Sedat Hakkı Eldem, "İkinci Ulusalcı Mimarlık" denen
tarihselci akıma öncülük ettiği için hem övülen hem de yerilen bir isim.
Mimarlığı hakkında farklı düşünceler olsa da herkesin birleştiği bir nokta var:
Onun aurası. Sinan'dan sonra en önemli Türk mimarı kabul ediliyor. Ama yine de
Uğur Tanyeli ve Bülent Tanju sergi için hazırlanan kitabın önsözünde "Bu sergide
kutsanan bir şey varsa o da Sedat Hakkı Eldem değil, arşividir" diyorlar.
Uğur Tanyeli'ye göre "erken cumhuriyet dönemi"nde yetişen Sedat Hakkı Eldem,
düşünce biçimi olarak ulusalcı bir anlayışa sahip olmasa da ulusalcı damara çok
büyük katkıda bulunmuş bir mimari anlayışa sahip. Türkiye'deki gelenekselliğe
eklemlenen bir mimarlık yapmaya çalışıyor. Kişiliğinde de mimarlığında da
geleneksellikle modernizm arasında çekiştirilen bir adam. Hilton Oteli, Akbank
Genel Merkezi, bugünkü Başbakanlık Binası, Le Corbusier etkili binalar ama bir
yandan da Türkiye'nin o yıllardaki beklentilerinin sonucu olarak ulusalcı tarafa
çekildiğini söylemek mümkün. 5 Temmuz'a kadar
açık
Uğur Tanyeli, bir yere ait olamama ve yurtsuz olma durumunun Sedat Hakkı
Eldem'e verimlilik kattığını söylüyor. "Yaptıkları bir markaya dönüşünce ortamın
etkisiyle bir Sedat Hakkı Eldem üslubu oluştu. Talep oldukça da o markaya uygun
eserler üretti" diyor. Tarihimizde, onun kadar mimarlığı hoca ve tasarımcı
olarak yönlendiren, etkisine alan bir başka isim yok.
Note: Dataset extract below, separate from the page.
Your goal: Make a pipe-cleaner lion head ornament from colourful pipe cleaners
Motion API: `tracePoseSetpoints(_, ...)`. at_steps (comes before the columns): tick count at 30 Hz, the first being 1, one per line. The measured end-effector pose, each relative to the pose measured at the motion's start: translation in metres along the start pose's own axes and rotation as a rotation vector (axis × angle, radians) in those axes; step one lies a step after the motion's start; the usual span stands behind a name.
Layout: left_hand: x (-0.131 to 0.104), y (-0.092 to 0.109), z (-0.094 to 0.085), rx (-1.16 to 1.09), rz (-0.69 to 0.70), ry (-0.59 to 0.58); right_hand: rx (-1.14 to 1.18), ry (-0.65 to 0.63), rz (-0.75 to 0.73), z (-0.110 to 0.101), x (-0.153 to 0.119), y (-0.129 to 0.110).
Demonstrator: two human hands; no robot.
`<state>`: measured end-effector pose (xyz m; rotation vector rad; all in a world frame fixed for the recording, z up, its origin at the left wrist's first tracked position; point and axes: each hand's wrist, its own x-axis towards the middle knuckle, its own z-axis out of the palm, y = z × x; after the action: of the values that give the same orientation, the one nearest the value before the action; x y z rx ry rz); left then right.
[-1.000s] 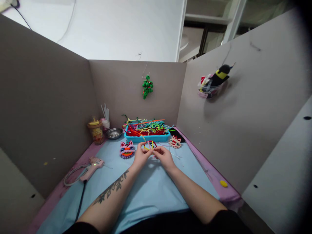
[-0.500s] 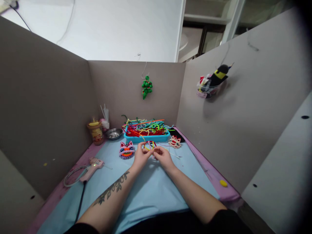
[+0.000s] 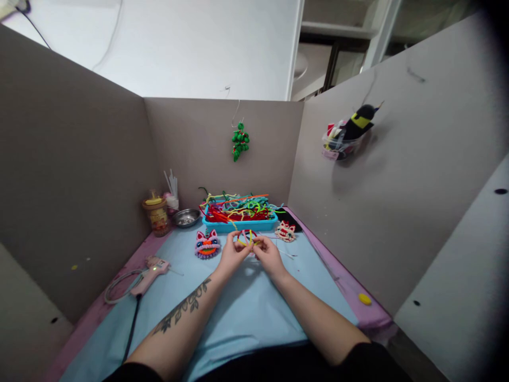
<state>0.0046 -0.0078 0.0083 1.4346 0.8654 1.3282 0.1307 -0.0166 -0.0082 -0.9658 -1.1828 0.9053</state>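
Between my fingertips is a small round frame of bent pipe cleaners in red, yellow and pink. My left hand pinches its left side, and my right hand pinches it from the right. Their thumbs and fingertips nearly meet at its near edge. Left of my left hand lies a purple, pink and orange pipe-cleaner animal head. A cream and red one rests beyond my right hand. Behind the frame stands a blue tray heaped with coloured pipe cleaners.
A pink glue gun with its cable lies at the left. A metal bowl, a lidded cup and white glue sticks stand at the back left. Grey panels enclose three sides. A yellow disc sits at the right edge.
My right hand's fingers have shifted slightly up along the frame, and the frame has turned a little in my grip. Elsewhere the table looks the same.
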Motion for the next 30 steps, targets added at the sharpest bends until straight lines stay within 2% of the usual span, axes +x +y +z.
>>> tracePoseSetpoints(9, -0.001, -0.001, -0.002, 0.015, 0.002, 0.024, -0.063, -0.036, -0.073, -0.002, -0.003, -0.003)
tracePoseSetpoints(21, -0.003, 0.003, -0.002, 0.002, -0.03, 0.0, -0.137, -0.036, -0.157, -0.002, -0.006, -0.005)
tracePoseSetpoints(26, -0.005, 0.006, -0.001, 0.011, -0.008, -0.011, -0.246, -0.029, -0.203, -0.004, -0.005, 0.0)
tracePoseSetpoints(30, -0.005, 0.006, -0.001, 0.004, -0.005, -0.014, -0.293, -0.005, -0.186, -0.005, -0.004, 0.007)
Eldem'in çok bilinen çalışmaları arasında Yalova Termal Oteli, Ayaşlı Yalısı,
Ilıcak Yalısı, İstanbul Üniversitesi Fen ve Edebiyat Fakültesi, İstanbul Sosyal
Sigortalar Kurumu, Taksim Atatürk Kitaplığı, Alarko Ofis Blokları, Koç Holding
Yönetim Merkezi, Koç Konutu, TBMM Başkanlık Konutları, Florya Tesisleri, Naciye
Sultan Korusu Konutları gibi binalar sayılabilir.
Tanyeli, "Sedat Hakkı Eldem'in mimari geleneğini sürdürmeli miyiz, bugün
mimari anlayışı yaşatılmalı mı" sorumu "Hayır bu anlamda Sedat Bey'i yaşatmak
değil öldürmek lazım" diyerek cevaplıyor. Tanyeli'ye göre Türkiye'de geleneksel
mimari ile ilişkili olsun denilen her yapıda adı söylensin söylenmesin Eldem'in
etkisi var: "Dünyanın her yerinde gelenekselci yaklaşımlar olur ama bunun
özellikle propagandasının yapıldığı, özellikle talep edildiği anlayıştan
kurtulmak gerekiyor. İstanbul'u güzelleştirmenin yolu eskiye benzetmekten
geçmiyor. Sedat Hakkı Eldem'in adı konmamış etkisinin azaltılması lazım".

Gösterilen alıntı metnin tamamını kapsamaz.